▸ Exercise prompt: Here are the records. Write out exactly the lines between the one holding "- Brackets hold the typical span" and the one holding "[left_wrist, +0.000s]", inclusive.

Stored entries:
---*---

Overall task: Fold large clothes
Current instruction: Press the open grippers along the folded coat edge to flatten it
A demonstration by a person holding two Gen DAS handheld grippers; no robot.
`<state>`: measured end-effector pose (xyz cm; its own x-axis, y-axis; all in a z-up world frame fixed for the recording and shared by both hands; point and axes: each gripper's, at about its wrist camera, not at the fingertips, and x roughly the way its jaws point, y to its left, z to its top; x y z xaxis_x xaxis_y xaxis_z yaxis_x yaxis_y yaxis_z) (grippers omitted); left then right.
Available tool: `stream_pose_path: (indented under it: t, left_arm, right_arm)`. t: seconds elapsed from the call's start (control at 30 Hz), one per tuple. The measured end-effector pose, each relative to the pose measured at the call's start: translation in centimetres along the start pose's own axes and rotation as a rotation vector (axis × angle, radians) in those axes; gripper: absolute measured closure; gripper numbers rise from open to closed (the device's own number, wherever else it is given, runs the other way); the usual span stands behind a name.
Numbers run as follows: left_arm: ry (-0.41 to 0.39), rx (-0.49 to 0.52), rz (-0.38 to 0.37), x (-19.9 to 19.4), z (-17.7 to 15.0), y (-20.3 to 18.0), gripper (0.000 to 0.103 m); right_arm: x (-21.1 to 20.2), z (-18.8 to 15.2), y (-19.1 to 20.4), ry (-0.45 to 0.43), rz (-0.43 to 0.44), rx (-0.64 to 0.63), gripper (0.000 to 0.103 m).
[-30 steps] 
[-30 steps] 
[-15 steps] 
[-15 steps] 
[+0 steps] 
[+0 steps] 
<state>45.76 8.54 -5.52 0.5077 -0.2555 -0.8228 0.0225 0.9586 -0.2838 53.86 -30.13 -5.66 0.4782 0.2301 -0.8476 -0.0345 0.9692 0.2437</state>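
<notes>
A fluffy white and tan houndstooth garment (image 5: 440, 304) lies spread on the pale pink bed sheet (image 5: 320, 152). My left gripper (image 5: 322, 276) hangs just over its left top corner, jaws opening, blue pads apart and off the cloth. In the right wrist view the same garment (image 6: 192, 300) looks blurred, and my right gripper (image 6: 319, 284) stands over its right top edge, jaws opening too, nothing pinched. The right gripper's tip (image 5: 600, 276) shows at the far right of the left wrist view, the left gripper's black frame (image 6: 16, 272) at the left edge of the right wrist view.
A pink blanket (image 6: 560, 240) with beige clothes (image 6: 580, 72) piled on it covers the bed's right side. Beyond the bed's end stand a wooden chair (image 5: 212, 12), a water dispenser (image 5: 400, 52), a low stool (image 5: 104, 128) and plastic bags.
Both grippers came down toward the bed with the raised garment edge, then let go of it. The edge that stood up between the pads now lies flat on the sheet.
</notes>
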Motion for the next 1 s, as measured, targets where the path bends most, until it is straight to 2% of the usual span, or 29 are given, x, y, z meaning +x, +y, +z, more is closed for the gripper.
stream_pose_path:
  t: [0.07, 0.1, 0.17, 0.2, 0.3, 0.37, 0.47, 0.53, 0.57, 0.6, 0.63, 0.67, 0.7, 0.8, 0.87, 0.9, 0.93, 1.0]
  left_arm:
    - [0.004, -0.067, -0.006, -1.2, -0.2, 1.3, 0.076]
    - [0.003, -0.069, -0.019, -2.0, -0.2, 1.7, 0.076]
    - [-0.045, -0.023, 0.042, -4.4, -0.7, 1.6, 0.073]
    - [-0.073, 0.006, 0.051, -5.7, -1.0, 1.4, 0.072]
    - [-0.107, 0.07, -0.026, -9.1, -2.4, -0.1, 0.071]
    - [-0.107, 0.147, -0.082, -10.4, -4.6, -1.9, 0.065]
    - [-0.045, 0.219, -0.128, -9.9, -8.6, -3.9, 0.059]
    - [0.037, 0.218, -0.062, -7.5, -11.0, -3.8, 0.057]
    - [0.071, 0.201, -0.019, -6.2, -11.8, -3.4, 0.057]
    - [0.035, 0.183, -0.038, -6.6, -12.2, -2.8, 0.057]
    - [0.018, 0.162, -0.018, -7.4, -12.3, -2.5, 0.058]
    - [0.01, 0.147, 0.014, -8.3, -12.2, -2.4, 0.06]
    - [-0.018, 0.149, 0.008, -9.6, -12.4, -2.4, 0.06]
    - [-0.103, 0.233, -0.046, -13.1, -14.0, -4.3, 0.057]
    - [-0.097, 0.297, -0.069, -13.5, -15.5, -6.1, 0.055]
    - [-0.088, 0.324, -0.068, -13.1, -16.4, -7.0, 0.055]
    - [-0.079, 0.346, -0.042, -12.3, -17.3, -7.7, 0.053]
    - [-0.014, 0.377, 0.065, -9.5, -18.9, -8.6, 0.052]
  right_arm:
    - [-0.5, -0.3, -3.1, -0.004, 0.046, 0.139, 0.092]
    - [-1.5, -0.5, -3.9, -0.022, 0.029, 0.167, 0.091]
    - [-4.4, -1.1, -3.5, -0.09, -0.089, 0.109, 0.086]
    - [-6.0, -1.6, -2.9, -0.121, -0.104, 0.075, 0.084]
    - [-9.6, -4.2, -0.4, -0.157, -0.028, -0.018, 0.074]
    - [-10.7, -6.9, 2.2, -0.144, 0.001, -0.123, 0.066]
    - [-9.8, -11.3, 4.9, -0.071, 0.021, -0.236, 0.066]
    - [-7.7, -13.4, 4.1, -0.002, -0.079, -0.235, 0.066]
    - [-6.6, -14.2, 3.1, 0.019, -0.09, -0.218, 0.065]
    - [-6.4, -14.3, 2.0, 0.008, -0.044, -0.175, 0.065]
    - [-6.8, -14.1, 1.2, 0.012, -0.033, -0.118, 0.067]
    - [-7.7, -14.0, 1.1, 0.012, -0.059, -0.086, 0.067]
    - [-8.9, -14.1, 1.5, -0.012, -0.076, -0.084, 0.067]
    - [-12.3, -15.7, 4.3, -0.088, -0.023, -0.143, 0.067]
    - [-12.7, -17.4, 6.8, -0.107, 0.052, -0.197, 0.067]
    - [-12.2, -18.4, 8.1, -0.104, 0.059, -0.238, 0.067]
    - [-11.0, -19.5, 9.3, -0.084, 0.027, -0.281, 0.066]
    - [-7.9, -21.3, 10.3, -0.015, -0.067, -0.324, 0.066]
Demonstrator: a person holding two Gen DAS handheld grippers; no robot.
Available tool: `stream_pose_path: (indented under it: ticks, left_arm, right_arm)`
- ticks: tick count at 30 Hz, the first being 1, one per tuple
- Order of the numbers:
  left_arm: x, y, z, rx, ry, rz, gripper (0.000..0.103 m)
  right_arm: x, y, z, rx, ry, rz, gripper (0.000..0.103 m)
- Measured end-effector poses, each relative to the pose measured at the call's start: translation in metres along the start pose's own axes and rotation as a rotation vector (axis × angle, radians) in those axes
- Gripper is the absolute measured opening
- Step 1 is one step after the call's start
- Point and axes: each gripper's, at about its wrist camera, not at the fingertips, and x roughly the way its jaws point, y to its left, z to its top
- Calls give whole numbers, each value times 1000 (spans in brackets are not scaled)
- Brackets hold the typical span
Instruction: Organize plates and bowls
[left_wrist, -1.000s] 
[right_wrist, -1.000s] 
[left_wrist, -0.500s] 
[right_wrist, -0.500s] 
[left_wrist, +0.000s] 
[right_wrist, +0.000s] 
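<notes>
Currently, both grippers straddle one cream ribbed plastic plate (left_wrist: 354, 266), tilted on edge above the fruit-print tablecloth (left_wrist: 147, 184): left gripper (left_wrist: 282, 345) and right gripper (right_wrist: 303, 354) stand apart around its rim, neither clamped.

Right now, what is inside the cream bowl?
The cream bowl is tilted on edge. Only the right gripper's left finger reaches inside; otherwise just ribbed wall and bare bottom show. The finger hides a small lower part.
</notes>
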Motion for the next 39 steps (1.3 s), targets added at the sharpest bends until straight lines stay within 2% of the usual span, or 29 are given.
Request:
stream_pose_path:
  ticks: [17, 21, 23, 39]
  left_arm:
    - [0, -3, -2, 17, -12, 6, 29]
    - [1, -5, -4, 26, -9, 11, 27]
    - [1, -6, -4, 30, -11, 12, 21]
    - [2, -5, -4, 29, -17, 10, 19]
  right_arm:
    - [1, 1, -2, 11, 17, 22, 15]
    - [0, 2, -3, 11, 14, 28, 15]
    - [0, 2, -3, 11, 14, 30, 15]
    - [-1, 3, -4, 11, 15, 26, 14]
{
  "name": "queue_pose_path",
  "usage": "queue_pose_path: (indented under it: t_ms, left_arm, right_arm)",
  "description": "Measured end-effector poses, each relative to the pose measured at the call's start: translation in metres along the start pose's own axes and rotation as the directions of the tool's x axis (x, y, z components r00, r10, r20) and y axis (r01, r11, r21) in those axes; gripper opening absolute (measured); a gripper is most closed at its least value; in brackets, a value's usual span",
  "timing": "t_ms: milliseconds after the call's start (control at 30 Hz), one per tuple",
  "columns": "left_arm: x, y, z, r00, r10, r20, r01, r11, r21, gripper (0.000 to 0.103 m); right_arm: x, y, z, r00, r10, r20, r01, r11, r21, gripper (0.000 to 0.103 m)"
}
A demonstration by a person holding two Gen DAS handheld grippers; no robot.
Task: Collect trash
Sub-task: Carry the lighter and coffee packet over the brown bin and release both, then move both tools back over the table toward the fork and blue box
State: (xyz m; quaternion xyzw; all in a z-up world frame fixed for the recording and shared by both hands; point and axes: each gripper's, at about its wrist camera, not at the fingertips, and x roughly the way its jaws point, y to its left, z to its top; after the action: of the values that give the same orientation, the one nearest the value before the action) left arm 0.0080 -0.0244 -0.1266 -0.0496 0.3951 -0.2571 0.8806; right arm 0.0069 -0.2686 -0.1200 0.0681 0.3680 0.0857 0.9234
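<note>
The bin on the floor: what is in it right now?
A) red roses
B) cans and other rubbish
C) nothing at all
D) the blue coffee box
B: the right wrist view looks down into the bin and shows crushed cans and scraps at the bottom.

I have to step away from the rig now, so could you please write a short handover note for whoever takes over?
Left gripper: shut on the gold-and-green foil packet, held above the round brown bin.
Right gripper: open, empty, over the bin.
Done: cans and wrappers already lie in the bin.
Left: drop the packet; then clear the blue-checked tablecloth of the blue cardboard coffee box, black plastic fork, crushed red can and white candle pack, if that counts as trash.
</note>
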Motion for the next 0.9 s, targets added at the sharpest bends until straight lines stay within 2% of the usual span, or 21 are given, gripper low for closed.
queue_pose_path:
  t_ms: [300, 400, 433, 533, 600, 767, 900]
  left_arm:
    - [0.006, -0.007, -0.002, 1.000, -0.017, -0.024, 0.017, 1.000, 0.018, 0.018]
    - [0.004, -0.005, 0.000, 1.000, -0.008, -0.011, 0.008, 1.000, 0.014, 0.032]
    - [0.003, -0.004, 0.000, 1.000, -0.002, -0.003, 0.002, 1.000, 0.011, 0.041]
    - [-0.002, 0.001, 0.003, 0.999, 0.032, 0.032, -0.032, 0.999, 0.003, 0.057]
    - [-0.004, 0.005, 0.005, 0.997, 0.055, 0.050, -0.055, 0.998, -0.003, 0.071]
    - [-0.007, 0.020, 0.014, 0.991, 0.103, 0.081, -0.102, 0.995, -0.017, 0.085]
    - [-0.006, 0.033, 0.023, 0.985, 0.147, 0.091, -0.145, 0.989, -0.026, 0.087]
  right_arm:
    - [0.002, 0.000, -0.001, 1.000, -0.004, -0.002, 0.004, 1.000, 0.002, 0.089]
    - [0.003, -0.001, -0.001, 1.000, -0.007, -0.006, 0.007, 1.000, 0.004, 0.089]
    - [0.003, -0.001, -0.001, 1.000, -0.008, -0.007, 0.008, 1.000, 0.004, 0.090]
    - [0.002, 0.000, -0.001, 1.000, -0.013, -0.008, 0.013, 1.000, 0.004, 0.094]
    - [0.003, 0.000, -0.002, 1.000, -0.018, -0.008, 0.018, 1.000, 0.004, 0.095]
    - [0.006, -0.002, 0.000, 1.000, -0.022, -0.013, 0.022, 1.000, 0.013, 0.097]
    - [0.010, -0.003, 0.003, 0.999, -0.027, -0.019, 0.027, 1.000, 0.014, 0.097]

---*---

▸ Task output:
- Brackets hold the typical span
Instruction: Organize plates and bowls
[left_wrist, -1.000s] 
[right_wrist, -1.000s] 
[left_wrist, -0.500s] 
[right_wrist, -0.500s] 
[left_wrist, +0.000s] 

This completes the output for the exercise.